«Когда люди начали умножаться на земле и родились у них дочери, тогда сыны Божии увидели дочерей человеческих, что они красивы, и брали их себе в жены, какую кто избрал…»
«Существует весьма распространенная молва, и многие утверждают, что испытали сами или слышали от тех, которые испытали и в правдивости которых, нельзя сомневаться, что сильвины и фавны, которых, в просторечии, называют инкубами, часто являются сладострастниками и стремятся вступать с ними в связь…»
Осталась одна женщина вдовой. Целый год глаза ее разъедала соль – родные даже начали подозревать, что она умом тронулась. Плачет и плачет. На второй год слезы кончились, как будто плотину перекрыли. Женщина даже пошла работать – нанялась поваром в хороший ресторан. У нее самой аппетит безвозвратно пропал еще в тот день, когда она через силу запихивала в рот поминальную кутью – потому что «так принято» и «надо как у людей». Аппетит ушел, но остались навык, ловкость рук и склонность к монотонной работе. В ресторане ее поставили «на салаты» – никто не умел нарезать овощи такими красивыми почти прозрачными ломтиками.
Пошел год третий, и горе осталось разве что в донной части ее глаз, и разглядеть его могли только те, кто особо внимателен к настроениям и состояниям других. Все же остальные видели обычную бабу – чуть увядшую и поскучневшую, тихую, но остроумную, уставшую карабкаться, но не позволяющую садиться на шею, с выкрашенными хной волосами, в немодных юбках фасона «годэ».
Каждый год, в день смерти мужа, женщина устраивала поминальный ужин. Ставила на стол его фотографию в траурной рамке, нарочно покупала красивые свечи, вынимала из «стенки» пылившийся там дешевый хрусталь и чудом сохранившееся прабабушкино фарфоровое блюдо. Готовила что-нибудь изысканное, накрывала на двоих, покупала хорошее вино. И сама так наряжалась, как будто это было настоящее свидание. Заранее записывалась к парикмахеру и косметологу, продумывала платье.

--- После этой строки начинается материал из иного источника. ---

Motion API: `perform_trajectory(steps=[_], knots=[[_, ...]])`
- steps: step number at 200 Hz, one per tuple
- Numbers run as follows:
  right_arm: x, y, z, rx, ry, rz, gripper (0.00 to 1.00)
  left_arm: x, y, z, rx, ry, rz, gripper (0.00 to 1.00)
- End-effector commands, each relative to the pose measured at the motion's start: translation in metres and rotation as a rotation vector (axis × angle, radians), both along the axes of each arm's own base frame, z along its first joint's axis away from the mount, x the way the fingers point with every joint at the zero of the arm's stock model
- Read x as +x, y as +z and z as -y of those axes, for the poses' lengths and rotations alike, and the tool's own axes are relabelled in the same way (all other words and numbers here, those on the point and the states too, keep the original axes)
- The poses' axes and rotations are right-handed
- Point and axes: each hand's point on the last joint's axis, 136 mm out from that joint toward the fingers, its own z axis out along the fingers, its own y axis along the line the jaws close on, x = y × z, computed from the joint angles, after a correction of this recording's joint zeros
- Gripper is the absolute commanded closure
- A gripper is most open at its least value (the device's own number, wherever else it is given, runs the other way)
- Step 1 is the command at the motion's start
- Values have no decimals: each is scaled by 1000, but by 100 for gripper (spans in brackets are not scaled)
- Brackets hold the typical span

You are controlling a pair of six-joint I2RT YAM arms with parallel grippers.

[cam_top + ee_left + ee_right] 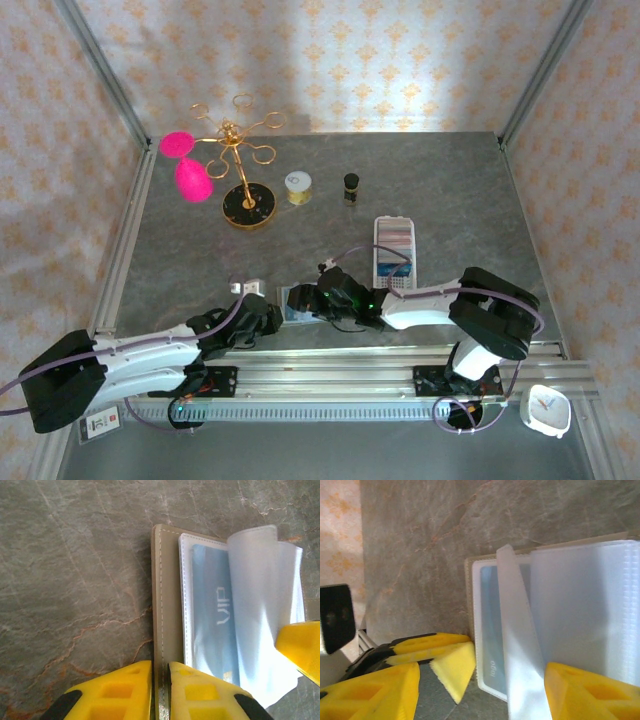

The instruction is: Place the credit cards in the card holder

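The left hand [160,675] is clamped on the cover edge of the card holder [167,595], which lies open on the tabletop [75,580]. If that thin pinch slips, the card holder could skid. Just right of it, a blue VIP credit card [212,615] sits in the first sleeve. The clear sleeves [260,580] arch between the spread fingers of the right hand [481,677] and, being loose, may flop shut.

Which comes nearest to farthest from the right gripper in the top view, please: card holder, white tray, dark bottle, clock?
1. card holder, at the right gripper
2. white tray, farther right
3. dark bottle, back centre
4. clock, near-right corner
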Motion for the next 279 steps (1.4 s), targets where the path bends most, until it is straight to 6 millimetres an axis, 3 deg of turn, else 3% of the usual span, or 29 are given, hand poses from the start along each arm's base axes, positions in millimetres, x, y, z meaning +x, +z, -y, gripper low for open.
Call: perform_trajectory(steps=[1,59,85,131,156,176,203,228,242,260,279], knots=[[2,15,-13,62,0,11,34,-7,-12,-11,40,10,-27,83],[1,15,-19,92,10,-8,33,-6,-7,-14,37,29,-14,82],[0,22,-27,132,27,-8,33,-3,-2,-20,35,67,4,75],[2,43,-35,199,38,10,32,3,11,-33,29,141,53,74],[12,63,-23,181,4,99,32,4,20,-34,19,150,70,71],[28,89,5,77,-53,262,34,6,27,-30,-7,138,89,65],[50,133,60,-93,-154,536,36,9,40,-22,-30,113,113,53],[45,201,95,-147,-118,870,38,13,54,-16,-39,89,140,50],[28,228,101,-196,27,1092,36,15,60,-13,-43,78,152,46],[7,235,106,-355,273,1396,33,16,63,-11,-58,75,169,35],[-4,198,121,-672,592,1622,27,18,65,-12,-58,82,183,32]])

Вдова и сама понимала, что все это выглядит странно и этот ужин больше похож не на дань памяти тому, кого ты отпустил на тот берег Стикса, а на какой-то варварский обряд. Но поделать ничего не могла – так ей было легче справляться. «Ему уже все равно, а мне проще, – думала она. – Я же никому зла не делаю, а то, что это странно… Ведь об этом никогда и никто не узнает».
И вот на третий год она, как обычно, сидела за столом – бутылка вина уже ополовинена, салат с перепелиными яичками и оладушки с икрой минтая – съедены, впрочем, без особого аппетита, даром что на дворе были голодные девяностые и продукты она достала не без труда. В голове ощущалась тяжесть – женщина уже успела и поговорить с фотографией, и всплакнуть, и вздохнуть о том, как несправедливо быть однолюбом, тем более если тебе всего сорок два и горе красиво заострило твои скулы и добавило взгляду глубины.
Время перевалило за полночь, и она, кажется, собиралась потихонечку сложить тарелки в раковину и убрать фото туда, где оно и находилось оставшиеся триста шестьдесят четыре дня в году, – на трюмо в спальне, когда вдруг странный холодок пробежал по ее спине. Как будто сквозняк – а ведь все окна в квартире были закрыты, да и ночи стояли душные, как часто бывает в разгаре июля. Но отчего-то у нее возникло желание набросить на плечи кофту или шаль, и вдова растерянно осмотрелась по сторонам, вспоминая, куда она убрала домашний халат.